Recently, only a few studies have focused on the classification and detection of thymoma disease, with most existing literature relying on conventional DL techniques and traditional machine learning approaches. To address this gap, our study introduces an MLP-Mixer-Based Feature Enhancement approach—a modern DL technique—to identify tumors in lung CT scans, replacing the conventional DL techniques typically used. While hybrid deep learning methods that combine CNNs with attention mechanisms or transformer-based models (e.g., ViT, Swin Transformer) have been explored in related tumor detection and classification tasks, to the best of our knowledge, no prior work has specifically combined VGG16 for feature extraction with an MLP-Mixer for feature enhancement in the context of thymoma. Technically, our approach differs by uniting VGG16’s strong hierarchical spatial feature extraction with the MLP-Mixer’s ability to capture both global and local dependencies without relying on convolution or self-attention. This synergy provides an effective solution to the challenges of limited data and subtle morphological differences in thymoma CT scans. From a therapeutic and clinical perspective, existing works often focus solely on either thymoma detection or staging. In contrast, our study addresses both thymoma—healthy classification and benign—malignant subtype discrimination, which are highly relevant for therapeutic decision-making and prognosis. Thus, our approach offers a more comprehensive diagnostic support tool than those reported in the literature.

In this study, we propose a VGG16–MLP-Mixer hybrid model for the automated detection and classification of thymoma tumors from lung CT scans. Unlike conventional CNN-based or transformer-based methods, the proposed approach introduces a feature enhancement strategy that bridges convolutional feature extraction with MLP-based global–local dependency modeling. The model is composed of five main stages: preprocessing, VGG16-based feature extraction, feature tokenization, MLP-Mixer-based feature enhancement, and final classification. This architecture provides a balanced integration of spatial detail and contextual reasoning, offering a technically distinct alternative to existing deep learning methods.

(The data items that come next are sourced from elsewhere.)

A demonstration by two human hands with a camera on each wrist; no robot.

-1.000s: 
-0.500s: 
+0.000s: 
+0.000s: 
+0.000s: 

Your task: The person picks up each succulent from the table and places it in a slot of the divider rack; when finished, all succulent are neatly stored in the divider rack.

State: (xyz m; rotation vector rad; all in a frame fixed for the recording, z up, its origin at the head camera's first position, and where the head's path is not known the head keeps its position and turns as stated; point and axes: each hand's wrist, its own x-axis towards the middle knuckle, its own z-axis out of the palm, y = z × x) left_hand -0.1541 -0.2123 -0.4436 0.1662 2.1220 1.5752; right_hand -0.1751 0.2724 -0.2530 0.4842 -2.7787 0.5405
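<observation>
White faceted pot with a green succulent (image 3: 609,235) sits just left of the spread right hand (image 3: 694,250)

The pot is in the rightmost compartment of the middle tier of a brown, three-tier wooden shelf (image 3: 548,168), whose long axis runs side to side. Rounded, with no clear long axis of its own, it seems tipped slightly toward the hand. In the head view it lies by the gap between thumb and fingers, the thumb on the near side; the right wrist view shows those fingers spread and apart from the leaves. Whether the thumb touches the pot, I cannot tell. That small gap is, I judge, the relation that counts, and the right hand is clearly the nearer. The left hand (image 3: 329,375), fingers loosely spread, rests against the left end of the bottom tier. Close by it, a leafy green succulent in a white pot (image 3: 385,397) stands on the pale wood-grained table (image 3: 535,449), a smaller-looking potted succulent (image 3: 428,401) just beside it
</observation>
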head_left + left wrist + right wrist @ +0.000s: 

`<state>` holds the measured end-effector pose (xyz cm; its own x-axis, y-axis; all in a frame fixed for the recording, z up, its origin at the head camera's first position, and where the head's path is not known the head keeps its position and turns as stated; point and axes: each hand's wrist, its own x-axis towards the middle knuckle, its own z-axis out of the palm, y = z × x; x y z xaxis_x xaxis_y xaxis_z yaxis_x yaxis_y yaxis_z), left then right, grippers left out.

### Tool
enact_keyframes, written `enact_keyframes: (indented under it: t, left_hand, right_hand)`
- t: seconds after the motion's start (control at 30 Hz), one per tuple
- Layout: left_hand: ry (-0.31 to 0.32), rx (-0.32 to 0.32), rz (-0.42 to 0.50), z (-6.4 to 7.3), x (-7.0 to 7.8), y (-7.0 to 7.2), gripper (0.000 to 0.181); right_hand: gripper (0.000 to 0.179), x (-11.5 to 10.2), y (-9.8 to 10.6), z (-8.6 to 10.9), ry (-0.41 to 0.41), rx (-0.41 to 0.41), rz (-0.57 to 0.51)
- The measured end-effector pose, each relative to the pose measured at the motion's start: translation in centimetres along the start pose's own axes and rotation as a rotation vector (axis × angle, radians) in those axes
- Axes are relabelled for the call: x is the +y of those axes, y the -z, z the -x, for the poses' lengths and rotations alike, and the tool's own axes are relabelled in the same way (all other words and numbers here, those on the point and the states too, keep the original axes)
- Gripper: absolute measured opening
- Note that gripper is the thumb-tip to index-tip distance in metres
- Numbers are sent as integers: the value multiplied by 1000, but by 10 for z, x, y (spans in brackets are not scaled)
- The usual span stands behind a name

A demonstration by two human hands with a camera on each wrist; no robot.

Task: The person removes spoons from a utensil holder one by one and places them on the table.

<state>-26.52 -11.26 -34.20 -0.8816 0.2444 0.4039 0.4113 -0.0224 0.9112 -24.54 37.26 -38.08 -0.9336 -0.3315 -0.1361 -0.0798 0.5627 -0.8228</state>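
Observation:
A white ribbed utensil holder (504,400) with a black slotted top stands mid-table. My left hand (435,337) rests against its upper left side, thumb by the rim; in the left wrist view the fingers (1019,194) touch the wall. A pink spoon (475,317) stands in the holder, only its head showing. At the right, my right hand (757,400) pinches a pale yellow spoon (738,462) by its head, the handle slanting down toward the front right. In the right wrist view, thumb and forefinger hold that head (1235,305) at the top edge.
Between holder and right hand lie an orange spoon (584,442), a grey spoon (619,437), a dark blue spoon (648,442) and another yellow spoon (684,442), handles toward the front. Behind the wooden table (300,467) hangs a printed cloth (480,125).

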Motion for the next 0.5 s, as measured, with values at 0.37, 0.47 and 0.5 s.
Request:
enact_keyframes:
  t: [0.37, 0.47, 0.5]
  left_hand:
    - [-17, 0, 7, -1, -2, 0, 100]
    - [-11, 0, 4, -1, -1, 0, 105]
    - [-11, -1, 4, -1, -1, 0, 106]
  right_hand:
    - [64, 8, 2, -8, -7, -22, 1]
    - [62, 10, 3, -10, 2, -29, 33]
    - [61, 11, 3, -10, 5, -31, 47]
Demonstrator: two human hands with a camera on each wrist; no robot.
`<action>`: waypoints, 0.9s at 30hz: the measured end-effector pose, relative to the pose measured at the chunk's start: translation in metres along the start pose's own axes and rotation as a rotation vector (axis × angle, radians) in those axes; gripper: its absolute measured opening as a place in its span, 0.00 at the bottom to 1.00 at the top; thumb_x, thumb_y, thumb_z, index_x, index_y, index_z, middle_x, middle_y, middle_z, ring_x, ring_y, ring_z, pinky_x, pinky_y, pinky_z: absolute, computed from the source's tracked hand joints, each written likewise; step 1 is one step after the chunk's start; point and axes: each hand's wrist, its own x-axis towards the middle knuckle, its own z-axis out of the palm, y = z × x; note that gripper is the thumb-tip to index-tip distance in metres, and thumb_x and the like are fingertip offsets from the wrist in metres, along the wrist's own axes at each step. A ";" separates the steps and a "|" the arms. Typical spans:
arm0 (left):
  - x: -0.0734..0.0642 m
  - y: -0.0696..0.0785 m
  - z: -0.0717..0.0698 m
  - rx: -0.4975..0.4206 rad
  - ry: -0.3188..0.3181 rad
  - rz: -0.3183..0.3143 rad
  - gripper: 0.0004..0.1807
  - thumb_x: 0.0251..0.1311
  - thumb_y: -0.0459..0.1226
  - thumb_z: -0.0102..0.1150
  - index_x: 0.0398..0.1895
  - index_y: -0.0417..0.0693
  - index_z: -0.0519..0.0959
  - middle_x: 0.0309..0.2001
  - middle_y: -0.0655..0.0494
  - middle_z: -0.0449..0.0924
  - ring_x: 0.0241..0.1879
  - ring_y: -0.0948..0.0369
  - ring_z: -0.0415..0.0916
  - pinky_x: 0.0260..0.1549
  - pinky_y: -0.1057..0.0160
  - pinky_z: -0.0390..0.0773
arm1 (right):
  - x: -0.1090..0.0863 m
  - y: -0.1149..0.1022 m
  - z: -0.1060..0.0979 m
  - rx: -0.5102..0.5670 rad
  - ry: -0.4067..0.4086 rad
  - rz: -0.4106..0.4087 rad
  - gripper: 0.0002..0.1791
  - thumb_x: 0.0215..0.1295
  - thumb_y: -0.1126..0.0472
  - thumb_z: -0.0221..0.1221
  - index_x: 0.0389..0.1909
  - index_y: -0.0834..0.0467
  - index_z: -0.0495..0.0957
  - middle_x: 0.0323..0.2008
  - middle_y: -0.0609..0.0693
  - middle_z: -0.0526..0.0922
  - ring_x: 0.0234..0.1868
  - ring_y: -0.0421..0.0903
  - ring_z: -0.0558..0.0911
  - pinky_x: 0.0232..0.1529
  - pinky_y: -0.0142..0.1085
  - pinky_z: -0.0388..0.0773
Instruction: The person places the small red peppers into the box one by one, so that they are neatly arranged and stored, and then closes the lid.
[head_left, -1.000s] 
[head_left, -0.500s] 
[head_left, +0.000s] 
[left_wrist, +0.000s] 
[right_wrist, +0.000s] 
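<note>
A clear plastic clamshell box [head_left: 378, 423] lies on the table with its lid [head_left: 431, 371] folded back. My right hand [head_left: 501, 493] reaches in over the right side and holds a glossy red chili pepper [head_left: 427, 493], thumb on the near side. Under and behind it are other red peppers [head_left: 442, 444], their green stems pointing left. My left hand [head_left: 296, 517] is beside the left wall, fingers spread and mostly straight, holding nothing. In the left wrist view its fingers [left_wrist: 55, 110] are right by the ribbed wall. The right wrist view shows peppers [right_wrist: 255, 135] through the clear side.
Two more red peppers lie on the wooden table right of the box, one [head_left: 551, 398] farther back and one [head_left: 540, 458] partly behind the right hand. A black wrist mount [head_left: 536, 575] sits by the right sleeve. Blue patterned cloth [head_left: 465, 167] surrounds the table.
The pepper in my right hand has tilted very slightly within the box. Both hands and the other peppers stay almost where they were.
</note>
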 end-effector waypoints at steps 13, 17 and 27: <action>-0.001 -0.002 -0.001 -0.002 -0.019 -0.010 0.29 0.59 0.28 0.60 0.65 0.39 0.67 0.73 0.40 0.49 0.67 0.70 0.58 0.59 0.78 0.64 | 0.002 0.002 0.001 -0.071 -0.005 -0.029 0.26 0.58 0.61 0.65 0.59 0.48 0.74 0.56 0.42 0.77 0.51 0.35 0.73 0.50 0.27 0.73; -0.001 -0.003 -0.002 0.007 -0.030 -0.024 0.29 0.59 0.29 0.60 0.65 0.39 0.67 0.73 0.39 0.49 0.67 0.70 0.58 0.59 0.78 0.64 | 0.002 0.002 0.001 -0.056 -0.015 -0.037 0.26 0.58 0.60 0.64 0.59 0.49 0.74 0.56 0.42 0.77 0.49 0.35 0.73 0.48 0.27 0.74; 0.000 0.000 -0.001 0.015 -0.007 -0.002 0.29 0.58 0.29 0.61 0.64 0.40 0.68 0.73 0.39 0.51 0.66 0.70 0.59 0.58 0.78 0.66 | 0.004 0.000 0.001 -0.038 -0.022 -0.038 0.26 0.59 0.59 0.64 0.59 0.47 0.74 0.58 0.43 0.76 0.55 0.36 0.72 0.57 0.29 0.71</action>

The main technical innovations and contributions of this study are as follows:

The proposed model introduces a targeted mediastinal cropping and multi-slice fusion strategy to improve data relevance and reduce noise. By isolating the mediastinal region—where thymomas typically appear—and fusing adjacent CT slices into a three-channel composite image, the model captures inter-slice continuity and spatial context often overlooked in conventional 2D CNN pipelines. This preprocessing design forms the foundation for extracting anatomically meaningful representations, directly improving diagnostic sensitivity.
Instead of using the MLP-Mixer as an independent classifier, this study proposes a feature-level fusion mechanism where features extracted from the pre-trained VGG16 are tokenized and refined by the MLP-Mixer. This integration enables the MLP-Mixer to act as a global refinement layer, enhancing the contextual relationships within CNN-derived feature maps. Such a sequential CNN–MLP combination has not been widely explored in medical CT analysis, making it a key technical innovation of this study.
While the MLP-Mixer architecture was originally developed for natural image classification, its application here is adapted to capture both local spatial variations and global inter-channel dependencies in CT data. Through the Token-Mixer and Channel-Mixer layers, the model explicitly learns long-range dependencies and inter-feature relationships that CNNs alone cannot represent effectively. This design enhances the discriminative power of the feature space, improving the separation between thymoma subtypes.
Leveraging VGG16’s pre-trained hierarchical representations ensures robust extraction of low- and mid-level features, mitigating overfitting. The MLP-Mixer then performs adaptive feature enhancement, allowing the model to generalize well even with restricted CT data availability—a common limitation in medical imaging tasks.
Instead of relying on single-slice predictions, the model aggregates results across multiple CT segments to produce a unified diagnostic decision for tumor presence and subtype (benign or malignant). This aggregation step reduces prediction variance and increases clinical reliability, demonstrating the practical diagnostic value of the proposed framework.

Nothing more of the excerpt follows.